When he had said this, he led Inglesant into a large handsome room
upstairs, where he introduced him to his sister, Mrs. Collet, and her
daughters, who were engaged in making those curious books of Scripture
Harmonies which had so pleased King Charles.  These seven young ladies,
who formed the junior part of the Society of the house, and were called
by the names of the chief virtues, the Patient, the Cheerful, the
Affectionate, the Submiss, the Obedient, the Moderate, the Charitable,
were engaged at that moment in cutting out passages from two Testaments,
which they pasted together so neatly as to seem one book, and in such a
manner as to enable the reader to follow the narrative in all its
particulars from beginning to end without a break, and also to see which
of the sacred authors had contributed any particular part.
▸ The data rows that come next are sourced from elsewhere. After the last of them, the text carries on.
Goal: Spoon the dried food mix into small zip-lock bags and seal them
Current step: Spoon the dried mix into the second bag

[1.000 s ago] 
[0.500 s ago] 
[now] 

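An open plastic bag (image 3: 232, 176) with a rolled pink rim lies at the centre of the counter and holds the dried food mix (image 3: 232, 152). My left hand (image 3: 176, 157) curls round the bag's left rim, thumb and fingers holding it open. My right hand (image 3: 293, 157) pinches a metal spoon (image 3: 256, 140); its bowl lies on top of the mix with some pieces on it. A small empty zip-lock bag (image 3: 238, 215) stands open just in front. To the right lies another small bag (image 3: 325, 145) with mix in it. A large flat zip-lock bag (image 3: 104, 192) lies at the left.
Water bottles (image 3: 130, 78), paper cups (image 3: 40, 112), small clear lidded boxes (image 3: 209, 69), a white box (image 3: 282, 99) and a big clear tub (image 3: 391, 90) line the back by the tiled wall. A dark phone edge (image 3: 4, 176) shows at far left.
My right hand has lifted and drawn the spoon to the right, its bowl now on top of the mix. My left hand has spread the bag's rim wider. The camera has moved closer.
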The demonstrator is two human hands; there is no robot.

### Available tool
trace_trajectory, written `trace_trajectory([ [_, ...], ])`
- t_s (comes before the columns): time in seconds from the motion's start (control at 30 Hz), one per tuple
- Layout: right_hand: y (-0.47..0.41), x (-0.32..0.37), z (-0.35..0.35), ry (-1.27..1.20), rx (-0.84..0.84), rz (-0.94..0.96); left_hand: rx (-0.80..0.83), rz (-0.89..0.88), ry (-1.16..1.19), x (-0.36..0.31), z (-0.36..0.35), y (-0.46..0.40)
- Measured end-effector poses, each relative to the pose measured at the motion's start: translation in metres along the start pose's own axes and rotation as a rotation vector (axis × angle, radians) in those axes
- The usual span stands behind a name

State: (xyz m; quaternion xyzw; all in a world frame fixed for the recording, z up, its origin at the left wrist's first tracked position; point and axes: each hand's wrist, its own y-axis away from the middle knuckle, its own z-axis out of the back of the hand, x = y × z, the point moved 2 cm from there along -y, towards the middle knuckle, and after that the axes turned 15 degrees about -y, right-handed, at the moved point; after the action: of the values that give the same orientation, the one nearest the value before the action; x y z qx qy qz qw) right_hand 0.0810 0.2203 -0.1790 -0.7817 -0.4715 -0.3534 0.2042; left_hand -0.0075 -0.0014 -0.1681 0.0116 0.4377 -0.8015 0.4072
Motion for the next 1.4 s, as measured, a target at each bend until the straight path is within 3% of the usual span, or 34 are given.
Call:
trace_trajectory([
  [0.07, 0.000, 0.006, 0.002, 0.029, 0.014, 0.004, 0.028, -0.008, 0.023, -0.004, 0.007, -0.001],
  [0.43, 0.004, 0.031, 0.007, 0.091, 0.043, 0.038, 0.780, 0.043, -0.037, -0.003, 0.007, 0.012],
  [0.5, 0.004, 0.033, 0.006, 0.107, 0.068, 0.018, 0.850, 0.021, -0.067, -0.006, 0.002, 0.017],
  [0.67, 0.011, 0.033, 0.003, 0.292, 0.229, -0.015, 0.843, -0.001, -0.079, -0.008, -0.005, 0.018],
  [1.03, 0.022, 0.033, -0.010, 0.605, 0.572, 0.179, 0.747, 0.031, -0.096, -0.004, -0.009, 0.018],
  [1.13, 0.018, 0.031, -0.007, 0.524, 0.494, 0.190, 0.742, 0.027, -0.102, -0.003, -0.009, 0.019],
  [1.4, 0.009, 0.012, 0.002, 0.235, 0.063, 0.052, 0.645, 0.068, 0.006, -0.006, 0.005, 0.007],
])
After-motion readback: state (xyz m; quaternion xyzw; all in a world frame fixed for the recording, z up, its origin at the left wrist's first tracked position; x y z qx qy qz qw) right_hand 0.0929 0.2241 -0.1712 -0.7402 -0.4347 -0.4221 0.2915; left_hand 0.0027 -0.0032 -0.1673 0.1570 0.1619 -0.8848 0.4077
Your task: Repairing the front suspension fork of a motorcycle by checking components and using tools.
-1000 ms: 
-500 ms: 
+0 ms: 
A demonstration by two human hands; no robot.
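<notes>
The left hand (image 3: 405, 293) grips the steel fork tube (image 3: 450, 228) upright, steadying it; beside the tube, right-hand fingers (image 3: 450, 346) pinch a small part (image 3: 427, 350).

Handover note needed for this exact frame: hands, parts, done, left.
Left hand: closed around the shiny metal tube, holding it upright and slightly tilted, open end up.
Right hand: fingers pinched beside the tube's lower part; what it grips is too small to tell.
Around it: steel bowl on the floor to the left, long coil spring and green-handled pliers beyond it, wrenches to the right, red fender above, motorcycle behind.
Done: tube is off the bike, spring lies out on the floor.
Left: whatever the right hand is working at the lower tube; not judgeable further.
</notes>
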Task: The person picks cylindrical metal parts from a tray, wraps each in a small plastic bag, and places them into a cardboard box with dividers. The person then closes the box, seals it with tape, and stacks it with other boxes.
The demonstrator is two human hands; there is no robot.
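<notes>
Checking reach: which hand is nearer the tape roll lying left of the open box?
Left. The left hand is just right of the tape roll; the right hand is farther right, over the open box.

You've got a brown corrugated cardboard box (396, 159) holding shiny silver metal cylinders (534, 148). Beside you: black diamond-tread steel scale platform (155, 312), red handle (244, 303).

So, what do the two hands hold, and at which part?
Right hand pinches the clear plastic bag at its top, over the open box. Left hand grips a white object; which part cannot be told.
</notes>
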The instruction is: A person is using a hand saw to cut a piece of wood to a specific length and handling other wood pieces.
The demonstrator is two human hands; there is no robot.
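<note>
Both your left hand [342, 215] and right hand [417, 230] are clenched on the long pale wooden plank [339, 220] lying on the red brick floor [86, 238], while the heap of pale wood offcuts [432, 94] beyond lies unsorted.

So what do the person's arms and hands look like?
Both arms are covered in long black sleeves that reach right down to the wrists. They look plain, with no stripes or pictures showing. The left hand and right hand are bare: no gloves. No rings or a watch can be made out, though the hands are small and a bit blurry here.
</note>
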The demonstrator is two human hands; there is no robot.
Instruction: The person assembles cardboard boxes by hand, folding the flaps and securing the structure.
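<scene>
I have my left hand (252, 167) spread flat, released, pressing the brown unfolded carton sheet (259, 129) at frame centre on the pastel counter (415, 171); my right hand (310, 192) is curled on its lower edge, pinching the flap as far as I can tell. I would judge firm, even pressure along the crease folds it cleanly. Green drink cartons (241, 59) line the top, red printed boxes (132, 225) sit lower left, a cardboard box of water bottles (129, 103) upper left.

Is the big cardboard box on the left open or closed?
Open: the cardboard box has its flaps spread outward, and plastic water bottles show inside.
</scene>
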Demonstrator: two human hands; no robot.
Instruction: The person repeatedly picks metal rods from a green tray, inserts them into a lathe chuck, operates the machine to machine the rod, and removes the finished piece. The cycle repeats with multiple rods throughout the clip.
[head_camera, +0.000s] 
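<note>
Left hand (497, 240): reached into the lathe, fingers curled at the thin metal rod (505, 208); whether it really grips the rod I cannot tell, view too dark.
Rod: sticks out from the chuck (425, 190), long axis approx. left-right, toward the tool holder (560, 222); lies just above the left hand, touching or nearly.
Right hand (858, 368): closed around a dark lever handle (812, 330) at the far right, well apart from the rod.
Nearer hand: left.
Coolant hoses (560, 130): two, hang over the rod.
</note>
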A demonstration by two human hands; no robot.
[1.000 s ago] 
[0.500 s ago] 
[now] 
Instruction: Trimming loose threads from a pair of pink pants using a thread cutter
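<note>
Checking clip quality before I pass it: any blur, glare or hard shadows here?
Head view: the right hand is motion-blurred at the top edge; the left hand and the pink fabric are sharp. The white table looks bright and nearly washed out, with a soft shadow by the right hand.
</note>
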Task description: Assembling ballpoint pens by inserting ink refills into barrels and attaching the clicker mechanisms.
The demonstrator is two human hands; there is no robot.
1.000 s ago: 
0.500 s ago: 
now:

Inglesant told the ladies what fame reported of the nuns of Gidding, of
two watching and praying all night, of their canonical hours, of their
crosses on the outside and inside of their Chapel, of an altar there
richly decked with plate, tapestry, and tapers, of their adoration and
genuflexions at their entering. He told Mr. Ferrar that his object in
visiting him was chiefly to know his opinion of the Papists and their
religion, as, having been bred among them himself, and being very nearly
one of them, he was anxious to know the opinions of one who was said to
hold many of their doctrines without joining them or approving them.
Mr. Ferrar appeared at first shy of speaking, but being apparently
convinced of the young man’s sincerity, and that he was not an enemy in
disguise, he conversed very freely with him for some time, speaking much
of the love of God, and of the vanity of worldly things; of his dear
friend Mr. George Herbert, and of his saintly life; of the confused and
troublesome life he had formerly led, and of the great peace and
satisfaction which he had found since he had left the world and betaken
himself to that retired and religious life.  That, as regards the
Papists, his translating Valdessa’s book was a proof that he knew that
among them, as among all people, there were many true worshippers of
Jesus, being drawn by the blessed Sacrament to follow Him in the
spiritual and divine life, and that there were many things in that book
similar to the mystical religion of which Inglesant spoke, which his
dear friend Mr. George Herbert had disapproved, as exalting the inward
spiritual life above the foundation of holy Scripture: that it was not
for him, who was only a deacon in the Church, to pronounce any opinion
on so difficult a point, and that he had printed all Mr. Herbert’s notes
in his book, without comment of his own: that though he was thus
unwilling to give his own judgment, he certainly believed that this
inward spiritual life was open to all men, and recommended Inglesant to
continue his endeavours after it, seeking it chiefly in the holy
Sacrament accompanied with mortification and confession.

While they were thus talking, the hour of evening prayer arrived, and
Mr. Ferrar invited Johnny to accompany him to the Church; which he
gladly did, being very much attracted by the evident holiness which
pervaded Mr. Ferrar’s talk and manner.  The family proceeded to Church
in procession, Mr. Ferrar and Inglesant walking first.  The Church was
kept in great order, the altar being placed upon a raised platform at
the east end, and covered with tapestry stretching over the floor all
round it, and adorned with plate and tapers. Mr. Ferrar bowed with great
reverence several times on approaching the altar, and directed Inglesant
to sit in a stalled seat opposite the reading pew, from which he said
the evening prayer.  The men of the family knelt on the raised step
before the altar, the ladies and servants sitting in the body of the
Church.  The Church was very sweet, being decked with flowers and herbs;
and the soft autumn light rested over it. From the seat where Inglesant
knelt, he could see the faces of the girls as they bent over their books
at prayers.  They were all in black, except one, who wore a friar’s grey
gown; this was the one who was called the Patient, as Inglesant had been
told in the house, and the singularity of her dress attracted his eye
towards her during the prayers.  The whole scene, strange and romantic
as it appeared to him, the devout and serious manner of the
worshippers—very different from much that was common in churches at that
day—and the abstracted and devout look upon the faces of the girls,
struck his fancy, so liable to such influences, and so long trained to
welcome them; and he could not keep his eyes from this one face from
which the grey hood was partly thrown back.  It was a passive face, with
well-cut delicate features, and large and quiet eyes.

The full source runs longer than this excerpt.